LETTER
Confirmed diagnosis of chronic Trypanosoma cruzi infection requires positive results by two distinct serological tests (1, 2). Test performance varies by assay and geographic origin of the infection (3–5). Previously, we reported the performance of the four Chagas disease (CD) immunoassays cleared by the US Food and Drug Administration (FDA) (3). That evaluation was performed on plasma aliquots from U.S. blood donations, which are a different matrix from clinical serum specimens. Additionally, blood donors tend to be younger and healthier than clinical populations; both of these these factors could affect real-world test performance. Here, we present an updated evaluation of two previously assessed CD diagnostic assays and one novel CD assay in serum samples from a commercial reference laboratory that may better reflect clinical populations in the United States.
Deidentified remnants of serum samples were provided by Quest Diagnostics; the sera had previously undergone routine clinical screening by Chagatest Recombinante v3.0 (Wiener Lab Group, Rosario, Argentina). This research was approved by the University of California, San Francisco (UCSF) institutional review board (Human Research Protections Program). The study set was collected in 2021 (n = 144); no clinical data were associated with the specimens. Samples were frozen at −70°C and shipped to the UCSF for research testing. At UCSF, samples were stored at −20°C for 6 months prior to testing, thawed at room temperature (one freeze-thaw cycle), and run by three anti-T. cruzi serological assays, namely, Wiener Chagatest v.3.0 enzyme-linked immunosorbent assay (ELISA; Wv3), Chagas’ kit ELISA (Hemagen Diagnostics, Columbia, MD), and the novel Chagas Detect Fast ELISA (CDF; InBios International, Seattle, WA), currently developed as a research use only kit (see companion submission, reference 6).

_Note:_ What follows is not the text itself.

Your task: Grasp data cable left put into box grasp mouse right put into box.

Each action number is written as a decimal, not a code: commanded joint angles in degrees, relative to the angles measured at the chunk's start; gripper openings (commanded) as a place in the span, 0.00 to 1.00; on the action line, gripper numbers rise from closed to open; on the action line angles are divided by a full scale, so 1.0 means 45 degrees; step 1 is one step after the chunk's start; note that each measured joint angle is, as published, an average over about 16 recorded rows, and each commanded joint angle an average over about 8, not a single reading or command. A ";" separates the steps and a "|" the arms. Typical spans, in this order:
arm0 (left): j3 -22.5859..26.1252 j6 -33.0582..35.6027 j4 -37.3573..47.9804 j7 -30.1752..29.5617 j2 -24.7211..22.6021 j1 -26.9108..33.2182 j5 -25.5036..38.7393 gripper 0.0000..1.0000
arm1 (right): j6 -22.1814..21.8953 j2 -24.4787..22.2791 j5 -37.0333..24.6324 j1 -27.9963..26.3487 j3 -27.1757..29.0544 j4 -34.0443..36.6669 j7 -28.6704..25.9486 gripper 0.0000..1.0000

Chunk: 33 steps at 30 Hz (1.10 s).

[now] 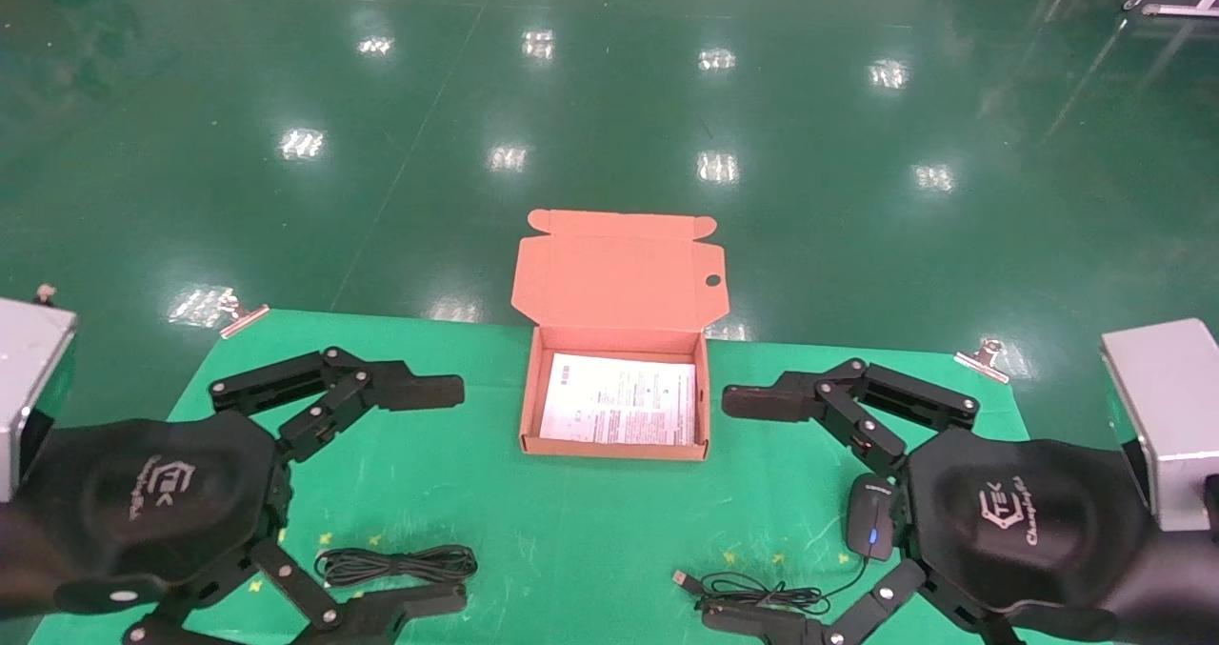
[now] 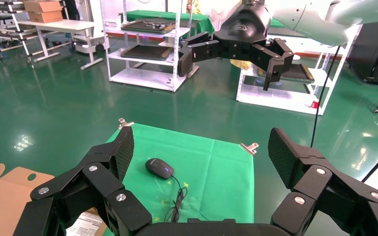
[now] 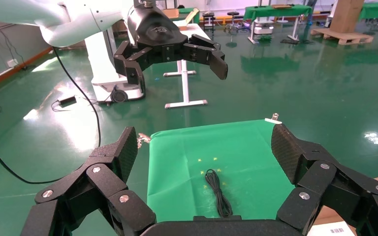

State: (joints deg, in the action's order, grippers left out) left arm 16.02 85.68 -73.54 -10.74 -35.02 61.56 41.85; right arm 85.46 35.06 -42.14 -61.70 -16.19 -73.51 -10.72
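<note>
The salmon-brown box [image 1: 530,393] stands open at the table's middle back, lid up, with a white printed sheet [image 1: 619,399] inside. The data cable [image 1: 395,564], a tidy black bundle, lies front left; it also shows in the right wrist view [image 3: 218,192]. The black mouse [image 1: 870,516] with a blue light lies front right, its cord [image 1: 762,593] trailing to a USB plug; it also shows in the left wrist view [image 2: 159,168]. My left gripper [image 1: 448,494] hovers open and empty above the cable. My right gripper [image 1: 729,509] hovers open and empty beside the mouse.
A green cloth [image 1: 533,531] covers the table, held by metal clips [image 1: 243,316] [image 1: 986,357] at the back corners. Grey blocks [image 1: 29,378] [image 1: 1162,416] stand at the far left and right edges. Beyond the table is shiny green floor.
</note>
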 commanded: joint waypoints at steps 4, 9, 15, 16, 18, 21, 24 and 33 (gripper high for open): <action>0.0000 0.0000 0.0000 0.0000 0.0000 0.0000 0.0000 1.00 | 0.0000 0.0000 0.0000 0.0000 0.0000 0.0000 0.0000 1.00; 0.0000 0.0000 0.0000 0.0000 0.0000 0.0000 0.0000 1.00 | 0.0000 0.0000 0.0000 0.0000 0.0000 0.0000 0.0000 1.00; 0.0009 0.0016 -0.0013 0.0001 -0.0003 0.0006 0.0007 1.00 | -0.0003 -0.0010 0.0013 0.0004 0.0012 0.0019 -0.0003 1.00; 0.0037 0.0019 -0.0025 -0.0007 -0.0009 0.0024 0.0059 1.00 | -0.0007 -0.0023 0.0005 0.0004 0.0017 0.0035 0.0004 1.00; 0.0144 0.0022 -0.0046 -0.0053 -0.0036 0.0081 0.0249 1.00 | -0.0013 -0.0063 -0.0055 0.0001 0.0013 0.0069 0.0037 1.00; 0.0447 0.0096 -0.0124 -0.0184 -0.0072 0.0281 0.0810 1.00 | 0.0060 -0.0186 -0.0369 -0.0071 -0.0056 0.0056 0.0157 1.00; 0.0906 0.0245 -0.0248 -0.0360 -0.0131 0.0678 0.1718 1.00 | 0.0249 -0.0327 -0.1073 -0.0325 -0.0283 -0.0093 0.0321 1.00; 0.2771 0.0796 -0.0484 -0.0596 -0.0729 0.2686 0.5393 1.00 | 0.1051 -0.0124 -0.5343 -0.2661 -0.2446 -0.0775 0.1683 1.00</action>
State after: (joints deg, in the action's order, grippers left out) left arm 28.71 88.87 -75.76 -13.01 -38.63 73.67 66.33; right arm 89.66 34.96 -66.34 -73.89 -28.51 -76.66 -2.75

Testing was performed following manufacturer instructions using a PhD Ix automated ELISA system (Bio-Rad, Hercules, CA) for Hemagen and Wv3 kits, while a BioTek ELx50 auto strip washer (BioTek, Winooski, VT) and a Victor X4 multilabel plate reader (PerkinElmer, Waltham, MA) was used for the InBios CDF kit. Wv3 and Hemagen assays provided cutoff calculations from internal controls, while the InBios CDF assay cutoff was determined from a separate study (6). A seropositive concordance status (≥2 positive/reactive assays) was determined based on the algorithm in published recommendations (1, 2). Samples with indeterminant results (±10% of test cutoff) were counted as positive in analyses, because this result in clinical settings would prompt further testing. Data analysis was performed using STATA 14.2.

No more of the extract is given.